This piece of data is highly dynamic and processes every 30 seconds or so based on hundreds of thousands of metrics. Running a checksum did nothing good here, because the distributed file was perfectly fine. The issue happened when it was being generated, not distributed.

Now for the DNS itself, which is a critical part of our infrastructure.

We of course operate a staging environment with both automated testing and manual testing before things go live.

We also operate multiple deployment groups so separate clusters are deployed first, before others go live, so we can catch issues.

We do the same for the CDN and always use canary testing if possible. We unfortunately never assumed this piece of software could cause all the DNS servers to stack overflow.

Obviously, I mentioned, we are not perfect, but we are trying to improve on what happened. The biggest flaws we discovered were the reliance on our own infrastructure to handle our own infrastructure deployments.

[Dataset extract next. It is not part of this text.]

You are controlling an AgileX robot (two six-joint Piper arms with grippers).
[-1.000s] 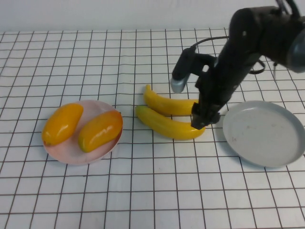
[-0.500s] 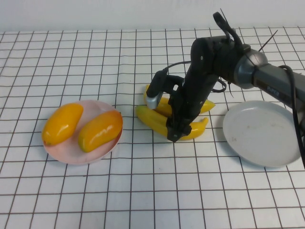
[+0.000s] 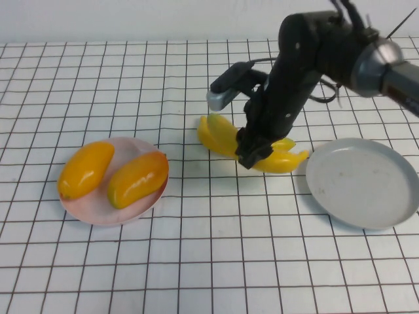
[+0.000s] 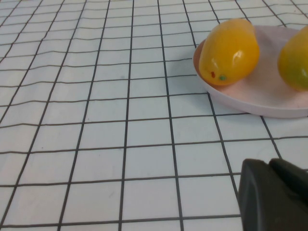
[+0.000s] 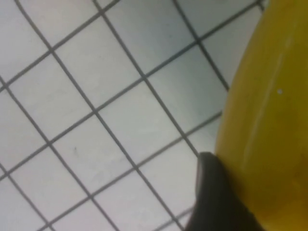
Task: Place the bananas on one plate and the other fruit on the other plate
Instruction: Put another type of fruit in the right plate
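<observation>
No text, label, brand, number or sign can be read anywhere in these views. The tabletop [image 3: 196, 261] carries only a plain black grid on white.

Bananas [image 3: 222, 136]: glossy yellow, plastic-looking skin, smooth, with highlights seen. Other fruit [image 3: 137, 178]: glossy orange-yellow, smooth, strong shine noted in the left wrist view. Pink plate [image 3: 98, 208]: smooth, dull sheen. Grey plate [image 3: 364, 183]: matt, faintly speckled. Surface [image 3: 196, 261]: covered in a white sheet with black grid lines, matt, slightly rippled like cloth. Right gripper [image 3: 251, 156]: matt black housing, seen against a banana.
</observation>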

We have code versioning and CI in place as well as the options to do rollbacks as needed. If the issue happened under normal circumstances, we would have the ability to roll back all the software instantly, and maybe experience a 2-5 minute downtime. Instead, we brought down the whole system like dominos because it all relied on each other.

Migrating deployment services to third-party solutions is therefore our biggest fix at this point.

The reason we are moving away from BinaryPack is because it simply wasn't really providing that much benefit. It was helpful, but it wasn't having a significant impact on the overall behavior, so we would rather stick with something that worked fine for years without issues. As a small team, we don't have the time or resources to spend improving it at this point.

I'm somewhat exhausted after yesterday, so I hope this is not super unstructured, but I hope that answers some questions and doesn't create more of them :)

If I missed any suggestions or something that was unclear, please let me know. We're actively trying to improve all the processes to avoid similar situations in the future.

throwdbaaway · on June 24, 2021

> This piece of data is highly dynamic and processes every 30 seconds or so based on hundreds of thousands of metrics.

Perhaps you guys need a ... database? Relevant HN discussion few months ago when tailscale migrated from json to etcd: https://news.ycombinator.com/item?id=25767128

sysbot · on June 23, 2021

From the article "Turns out, the corrupted file caused the BinaryPack serialization library to immediately execute itself with a stack overflow exception, bypassing any exception handling and just exiting the process. Within minutes, our global DNS server fleet of close to a 100 servers was practically dead." and from your comment "We do the same for the CDN and always use canary testing if possible. We unfortunately never assumed this piece of software could cause all the DNS servers to stack overflow."

This read like the DNS software is being changed. As some people already mentioned is this a corruption where checksum would of been prevented the stack overflow or would a canary detected this? Why would a change to DNS server software not canaried?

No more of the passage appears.